A massive 29% of employees observed at least one compliance violation at work in 2016 or 2017 – and these employees are twice as likely to leave the organisation.

This is according to a survey by Gartner which sampled more than 5 000 employees at all levels.

Fifty-nine percent of the sampled employees who observed a compliance violation were actively looking for a new job, compared with 29% who did not witness bad behaviour.

“While attrition is not an obvious area of concern for compliance executives, it should be,” says Brian Lee, compliance practice leader at Gartner. “Employee misconduct and the failure of compliance to address it plays a considerable role in motivating employees to leave their current organisation.”

Lee says this sensation is particularly prevalent among employees whose exodus comes with the gravest impact.

Those employees who are willing to report misconduct are those with high standards of personal integrity as well as those who exhibit the most discretionary effort.
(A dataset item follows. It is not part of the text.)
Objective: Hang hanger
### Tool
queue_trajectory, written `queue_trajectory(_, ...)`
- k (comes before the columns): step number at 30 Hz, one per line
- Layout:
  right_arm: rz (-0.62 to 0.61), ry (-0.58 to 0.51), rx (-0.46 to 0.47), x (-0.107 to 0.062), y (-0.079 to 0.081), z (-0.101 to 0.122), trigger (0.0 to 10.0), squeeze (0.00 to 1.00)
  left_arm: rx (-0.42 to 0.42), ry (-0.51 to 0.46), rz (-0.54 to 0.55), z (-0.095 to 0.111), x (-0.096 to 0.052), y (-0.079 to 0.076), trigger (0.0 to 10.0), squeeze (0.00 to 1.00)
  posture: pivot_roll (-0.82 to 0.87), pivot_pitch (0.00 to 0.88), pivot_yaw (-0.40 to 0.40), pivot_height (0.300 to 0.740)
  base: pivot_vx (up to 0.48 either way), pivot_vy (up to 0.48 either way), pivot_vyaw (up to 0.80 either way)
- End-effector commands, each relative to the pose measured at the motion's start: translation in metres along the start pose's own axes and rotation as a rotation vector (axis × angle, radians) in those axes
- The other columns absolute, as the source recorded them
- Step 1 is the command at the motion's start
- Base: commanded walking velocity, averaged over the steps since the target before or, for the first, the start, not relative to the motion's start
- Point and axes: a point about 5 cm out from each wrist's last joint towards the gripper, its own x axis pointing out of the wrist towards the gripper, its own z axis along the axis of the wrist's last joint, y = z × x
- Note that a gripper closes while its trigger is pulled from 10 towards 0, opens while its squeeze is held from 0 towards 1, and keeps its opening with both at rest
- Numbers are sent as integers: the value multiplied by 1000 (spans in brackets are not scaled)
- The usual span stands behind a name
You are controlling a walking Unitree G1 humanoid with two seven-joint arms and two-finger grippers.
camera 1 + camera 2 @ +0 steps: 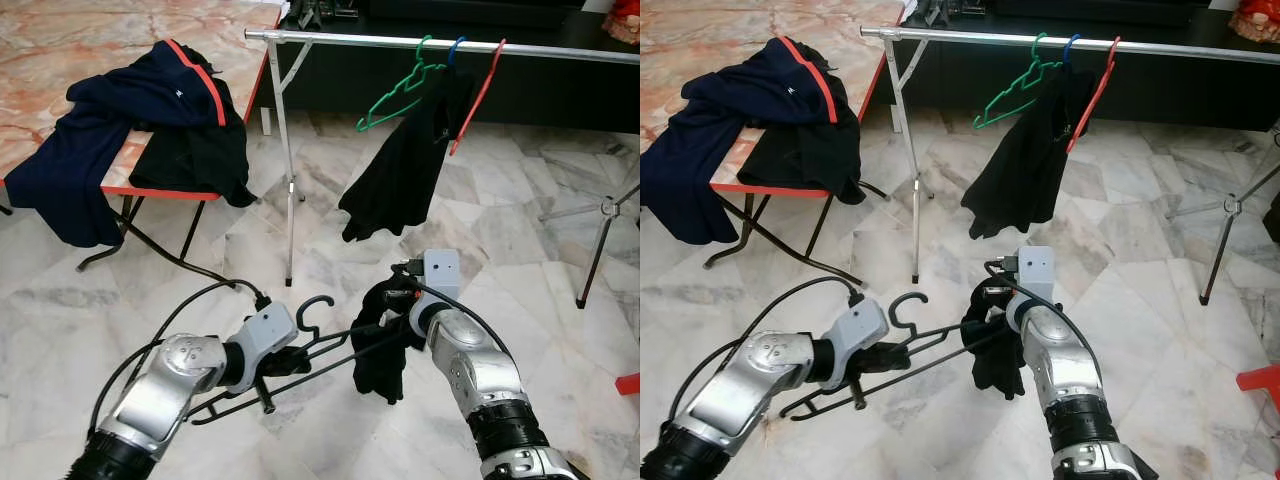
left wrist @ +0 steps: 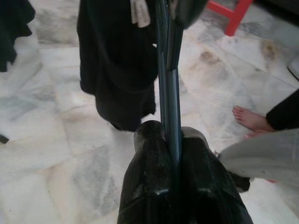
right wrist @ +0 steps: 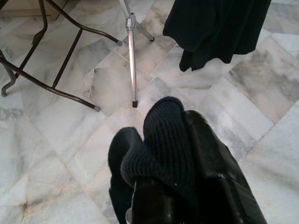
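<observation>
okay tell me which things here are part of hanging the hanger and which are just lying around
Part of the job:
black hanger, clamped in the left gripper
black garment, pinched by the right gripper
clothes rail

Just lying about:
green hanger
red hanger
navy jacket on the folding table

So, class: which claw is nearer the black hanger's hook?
Left. The left claw grips the black hanger just below its hook; the right claw holds the black garment at the far end.

Bright, even daylight fills the room; the marble floor (image 1: 330, 250) carries a mild sheen and soft, faint shadows. Head views are sharp. In the wrist views the near black fingers (image 2: 149, 186) blur softly.
</observation>
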Motion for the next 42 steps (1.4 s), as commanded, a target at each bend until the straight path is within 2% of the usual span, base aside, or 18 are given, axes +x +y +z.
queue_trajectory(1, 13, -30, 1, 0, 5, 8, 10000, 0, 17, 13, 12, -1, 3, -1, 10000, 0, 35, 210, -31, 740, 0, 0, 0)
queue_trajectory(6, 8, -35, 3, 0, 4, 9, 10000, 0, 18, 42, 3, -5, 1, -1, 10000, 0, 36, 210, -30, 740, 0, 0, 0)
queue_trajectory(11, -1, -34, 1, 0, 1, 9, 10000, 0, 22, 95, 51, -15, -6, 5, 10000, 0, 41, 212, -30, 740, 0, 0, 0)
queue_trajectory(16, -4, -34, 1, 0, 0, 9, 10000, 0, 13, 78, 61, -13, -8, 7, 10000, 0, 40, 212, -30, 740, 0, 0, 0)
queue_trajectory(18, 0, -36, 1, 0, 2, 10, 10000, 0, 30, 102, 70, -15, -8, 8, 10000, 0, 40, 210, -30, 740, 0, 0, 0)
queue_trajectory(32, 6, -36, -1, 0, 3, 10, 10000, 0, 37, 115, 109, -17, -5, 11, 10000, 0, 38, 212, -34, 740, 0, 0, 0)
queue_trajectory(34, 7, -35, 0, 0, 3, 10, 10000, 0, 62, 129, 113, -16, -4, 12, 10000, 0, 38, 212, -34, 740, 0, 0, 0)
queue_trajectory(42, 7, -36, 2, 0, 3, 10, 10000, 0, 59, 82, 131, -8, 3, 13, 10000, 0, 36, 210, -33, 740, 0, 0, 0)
In this Gartner survey, 67% of employees who exhibit superior discretionary effort and have witnessed noncompliance reported actively seeking a job with another company. This is compared with only 26% of employees who exhibit superior discretionary effort but have not witnessed non-compliance.

For compliance executives, the departure of employees — especially those who are among a company’s most mission-critical — should be deemed as a warning of possible underlying compliance-related issues, not simply as a generic human capital ebb and flow or an HR issue with little relevance for compliance.

Employee attrition costs large organisations millions of dollars each year and the loss of a particularly conscientious employee can be debilitating, not just to culture and morale, but to employee productivity.

This finding reinforces the mandate of leaders to create and promote a culture of integrity. Employees of organisations with low-integrity cultures are two to three times more likely than employees of organisations with high-integrity cultures to observe misconduct.

“Culture is contagious. If managers and executives demonstrate ethical behaviour, employees see the importance of being compliant in their day-to-day workflow and their workplace as whole,” says Lee.

“When leaders set a model example, they can communicate to employees with similarly high standards that their organization is in alignment with their ethical commitments.”